2) How does GuardianEdge support Novell eDirectory?

GuardianEdge provides support for Novell eDirectory via an automatic synchronization. The Novell eDirectory full hierarchy and computer objects are imported, and can be managed from the same single management console with Active Directory endpoints and endpoints not part of any network domain. Policy deployment is via GuardianEdge’s native policy control mechanism or via MSI package deployment to the Novell endpoints.

In addition, machines can be moved to Active Directory management from eDirectory management without loss of protection or reporting, and may be simultaneously memebers of both Active directory and eDirectory domains.

3) How does GuardianEdge support PCs not connected to any network domain (eDirectory or Active Directory)?

Non-domain endpoints, such as computers that are connected via VPN from home users and also contractors’ machines that connect to the network are supported from the GuardianEdge Management Console. Once software is deployed to these endpoints, they begin reporting in to the console and are managed in with GuardianEdge’s native policy control and reporting mechanisms.

In addition, these non-domain machines can be moved to Active Directory management without loss of protection or reporting.

4) What administrative roles are includes with the solution?

For Active Directory:

Four administrative roles are included, three for the server and management console and one for local endpoint administration:

• The Hard Disk Encryption Administrator is responsible for the installation, configuration and maintenance of the GuardianEdge Hard Disk Encryption server and management console, and for the creation and deployment of client installer packages.
• Hard Disk Encryption Policy Administrators are responsible for creating and deploying Microsoft Group Policy Objects (GPO) through the Active Directory snap-in within the GuardianEdge management console. These group policy objects control the security profile for groups of machines protected by GuardianEdge Hard Disk Encryption.
• One-Time Password administration is typically assigned to Help Desk personnel, who provide assistance to users who have forgotten or lost their password or PIN.
• Client Administrators are provisioned by the Hard Disk Encryption Administrator or Policy Administrator, and have special privileges for local administration of endpoints protected by GuardianEdge Hard Disk Encryption.

For Novell eDirectory and non-domain endpoints:

• A single level of administrative access is available

5) How hard is it to provision hard disk encryption to endpoints?

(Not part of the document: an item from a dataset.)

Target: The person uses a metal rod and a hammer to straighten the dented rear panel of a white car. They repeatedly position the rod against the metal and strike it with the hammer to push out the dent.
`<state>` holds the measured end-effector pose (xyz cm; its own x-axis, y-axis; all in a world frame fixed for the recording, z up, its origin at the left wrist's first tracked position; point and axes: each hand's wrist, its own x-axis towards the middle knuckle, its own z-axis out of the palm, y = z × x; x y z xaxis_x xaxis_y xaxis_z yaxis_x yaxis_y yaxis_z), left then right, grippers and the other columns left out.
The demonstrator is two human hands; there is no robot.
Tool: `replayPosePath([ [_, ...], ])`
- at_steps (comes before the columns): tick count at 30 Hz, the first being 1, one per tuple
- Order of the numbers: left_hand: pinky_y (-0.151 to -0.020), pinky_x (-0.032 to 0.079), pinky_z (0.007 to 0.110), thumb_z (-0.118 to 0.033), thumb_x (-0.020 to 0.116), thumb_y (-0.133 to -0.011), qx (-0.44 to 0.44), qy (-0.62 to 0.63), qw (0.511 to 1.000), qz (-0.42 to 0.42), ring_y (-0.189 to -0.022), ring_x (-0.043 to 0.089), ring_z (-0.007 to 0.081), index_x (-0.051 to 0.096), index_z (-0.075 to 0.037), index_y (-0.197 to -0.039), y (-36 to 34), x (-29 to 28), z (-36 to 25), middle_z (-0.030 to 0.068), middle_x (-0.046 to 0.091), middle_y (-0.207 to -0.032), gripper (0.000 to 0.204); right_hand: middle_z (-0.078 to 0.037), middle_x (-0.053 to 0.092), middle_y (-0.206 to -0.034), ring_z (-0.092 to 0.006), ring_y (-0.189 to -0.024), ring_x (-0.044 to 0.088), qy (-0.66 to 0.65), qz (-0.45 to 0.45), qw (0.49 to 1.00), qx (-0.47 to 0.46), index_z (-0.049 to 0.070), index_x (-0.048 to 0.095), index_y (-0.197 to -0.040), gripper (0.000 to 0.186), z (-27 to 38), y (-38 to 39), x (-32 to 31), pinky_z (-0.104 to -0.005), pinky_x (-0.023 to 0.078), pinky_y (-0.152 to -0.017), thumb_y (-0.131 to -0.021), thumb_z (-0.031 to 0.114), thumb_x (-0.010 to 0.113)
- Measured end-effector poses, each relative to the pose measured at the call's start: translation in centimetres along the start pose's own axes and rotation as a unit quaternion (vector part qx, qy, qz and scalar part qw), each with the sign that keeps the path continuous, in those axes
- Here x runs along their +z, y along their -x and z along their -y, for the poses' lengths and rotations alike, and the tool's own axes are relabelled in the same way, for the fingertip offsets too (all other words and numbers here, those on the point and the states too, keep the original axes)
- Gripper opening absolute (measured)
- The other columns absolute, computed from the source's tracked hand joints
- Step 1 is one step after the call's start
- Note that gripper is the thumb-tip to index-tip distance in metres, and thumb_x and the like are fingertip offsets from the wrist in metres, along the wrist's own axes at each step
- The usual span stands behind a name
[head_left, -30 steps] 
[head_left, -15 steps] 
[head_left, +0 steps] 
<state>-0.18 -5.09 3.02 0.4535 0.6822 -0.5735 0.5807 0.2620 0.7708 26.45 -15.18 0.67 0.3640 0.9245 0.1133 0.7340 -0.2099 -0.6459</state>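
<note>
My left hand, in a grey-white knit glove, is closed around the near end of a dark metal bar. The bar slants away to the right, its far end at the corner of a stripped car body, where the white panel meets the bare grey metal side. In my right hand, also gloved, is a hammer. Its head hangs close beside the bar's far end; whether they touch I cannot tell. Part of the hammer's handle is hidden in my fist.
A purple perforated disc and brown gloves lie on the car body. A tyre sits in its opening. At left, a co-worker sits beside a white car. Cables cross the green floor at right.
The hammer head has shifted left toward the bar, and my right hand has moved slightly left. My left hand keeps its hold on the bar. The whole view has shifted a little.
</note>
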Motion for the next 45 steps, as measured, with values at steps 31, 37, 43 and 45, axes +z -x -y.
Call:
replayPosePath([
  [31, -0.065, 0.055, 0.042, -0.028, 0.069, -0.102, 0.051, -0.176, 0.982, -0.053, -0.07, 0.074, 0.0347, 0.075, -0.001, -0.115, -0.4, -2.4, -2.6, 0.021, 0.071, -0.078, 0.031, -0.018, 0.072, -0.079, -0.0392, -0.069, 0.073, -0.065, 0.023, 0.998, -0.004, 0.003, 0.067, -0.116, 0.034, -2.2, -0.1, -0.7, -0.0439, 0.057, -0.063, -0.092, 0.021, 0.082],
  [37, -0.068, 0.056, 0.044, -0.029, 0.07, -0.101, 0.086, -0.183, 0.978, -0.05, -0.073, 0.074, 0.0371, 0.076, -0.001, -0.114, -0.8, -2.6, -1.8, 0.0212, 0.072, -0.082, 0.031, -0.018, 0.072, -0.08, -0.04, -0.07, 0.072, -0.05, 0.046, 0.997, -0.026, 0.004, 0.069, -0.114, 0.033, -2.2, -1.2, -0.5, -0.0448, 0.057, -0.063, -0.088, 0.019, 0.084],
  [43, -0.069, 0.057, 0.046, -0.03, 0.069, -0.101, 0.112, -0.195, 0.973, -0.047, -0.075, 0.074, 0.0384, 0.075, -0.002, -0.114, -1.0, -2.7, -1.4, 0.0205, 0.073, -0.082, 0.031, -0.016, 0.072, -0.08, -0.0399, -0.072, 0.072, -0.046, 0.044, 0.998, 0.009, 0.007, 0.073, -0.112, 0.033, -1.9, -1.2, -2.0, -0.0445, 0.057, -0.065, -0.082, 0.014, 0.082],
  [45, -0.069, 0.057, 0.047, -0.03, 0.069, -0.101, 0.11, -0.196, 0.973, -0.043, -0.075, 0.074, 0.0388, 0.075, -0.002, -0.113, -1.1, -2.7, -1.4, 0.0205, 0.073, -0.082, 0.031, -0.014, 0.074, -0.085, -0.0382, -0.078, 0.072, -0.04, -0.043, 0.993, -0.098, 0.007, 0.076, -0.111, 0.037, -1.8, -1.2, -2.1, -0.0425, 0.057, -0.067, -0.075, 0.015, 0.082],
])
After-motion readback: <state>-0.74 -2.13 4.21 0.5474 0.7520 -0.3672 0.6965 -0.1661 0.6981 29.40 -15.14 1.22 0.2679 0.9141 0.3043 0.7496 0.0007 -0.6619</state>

It’s simple and easy! Client installer packages come in the standard MSI format, and can be deployed to endpoints through Active Directory group policy or any standard enterprise software provisioning tool such as SMS, Tivoli or Altiris. Silent installation is supported to help make the end user experience seamless and transparent.

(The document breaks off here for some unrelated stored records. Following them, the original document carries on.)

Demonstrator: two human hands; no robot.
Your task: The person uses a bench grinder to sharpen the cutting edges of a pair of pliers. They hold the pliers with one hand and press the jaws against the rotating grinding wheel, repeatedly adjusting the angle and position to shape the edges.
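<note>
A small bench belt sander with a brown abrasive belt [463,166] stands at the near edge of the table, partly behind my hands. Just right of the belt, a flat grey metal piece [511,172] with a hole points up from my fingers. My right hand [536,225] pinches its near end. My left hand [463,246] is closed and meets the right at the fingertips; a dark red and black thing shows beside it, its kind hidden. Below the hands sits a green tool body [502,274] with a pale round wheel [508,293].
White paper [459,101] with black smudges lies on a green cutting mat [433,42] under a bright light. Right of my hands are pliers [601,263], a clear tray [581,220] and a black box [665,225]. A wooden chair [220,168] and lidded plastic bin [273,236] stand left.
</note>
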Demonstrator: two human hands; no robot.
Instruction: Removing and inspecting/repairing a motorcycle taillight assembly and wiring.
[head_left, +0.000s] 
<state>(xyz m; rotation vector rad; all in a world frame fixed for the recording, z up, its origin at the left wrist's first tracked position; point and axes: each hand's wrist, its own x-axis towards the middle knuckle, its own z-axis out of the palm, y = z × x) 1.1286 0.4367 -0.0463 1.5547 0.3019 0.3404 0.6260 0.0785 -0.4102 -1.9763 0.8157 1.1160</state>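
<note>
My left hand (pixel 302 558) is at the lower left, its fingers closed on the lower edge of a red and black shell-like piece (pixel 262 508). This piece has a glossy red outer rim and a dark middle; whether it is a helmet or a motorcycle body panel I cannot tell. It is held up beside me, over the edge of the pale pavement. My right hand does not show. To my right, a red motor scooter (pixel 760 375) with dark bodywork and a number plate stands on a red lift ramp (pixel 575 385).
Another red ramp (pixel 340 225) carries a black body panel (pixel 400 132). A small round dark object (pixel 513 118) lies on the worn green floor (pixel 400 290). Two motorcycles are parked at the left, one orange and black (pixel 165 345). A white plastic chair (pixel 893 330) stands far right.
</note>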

6) How are software updates installed?

Software updates for both the GuardianEdge Hard Disk Encryption server and endpoint clients come in the standard MSI format, making it easy to deploy updates using standard enterprise software provisioning tools. Updates can be installed at any time, and never require un-installation of previous versions or decryption of endpoint data.

7) How are disk encryption policies set and changed?

Endpoint disk encryption policies are controlled through Microsoft Active Directory Group Policy Objects (GPO). The GuardianEdge Hard Disk Encryption management console includes a group policy snap-in that interfaces with Active Directory. Policies created by the Hard Disk Encryption Policy Administrator can be deployed at any level of granularity within the Active Directory tree, from all machines within an Active Directory forest to any organizational unit - even to a single machine.

Novell eDirectory and non-domain computers use GuardianEdge’s native policy deployment mechanism to deploy policies.

8) Is GuardianEdge disk encryption able to handle thousands of endpoints?

Yes. The server management infrastructure leverages both Microsoft Active Directory and Microsoft SQL Server, ensuring robust management and reporting capabilities that scale to virtually all enterprise deployment requirements. GuardianEdge can provide references to enterprise customers who protect tens of thousands of their endpoints with GuardianEdge Hard Disk Encryption.

9) Is GuardianEdge Hard Disk Encryption Integrated with Altiris?

Yes. GuardianEdge Altiris Connector Integrates GuardianEdge Hard Disk and Removable Storage Encryption controls with the Altiris Notification Server. Allow organizations to:

• Manage Removable Storage Encryption and Hard Disk Encryption from a common management environment with asset, configuration, patch and update
• Easily identify systems without protection
• Remediate immediately from the Altiris Notification Server

User Authentication

---

1) How do users authenticate to encrypted endpoints?

GuardianEdge Hard Disk Encryption supports password authentication for endpoint users and— when combined with GuardianEdge Advanced Authentication—can be extended to provide and token or smartcard authentication. Single sign-on is supported for both authentication methods, enabling endpoint users to authenticate to GuardianEdge Hard Disk Encryption pre-boot authentication and Windows using a single set of credentials. For password users with single sign-on enabled, user authentication credentials consist of their Windows logon name, Active Directory domain, and password. When combined with GuardianEdge Advanced Authentication, users extend their credentials with tokens or smartcards. In this circumstance user credentials consist of their Windows logon name, Active Directory domain, the physical token, and their token PIN.

2) Is strong multi-factor authentication supported?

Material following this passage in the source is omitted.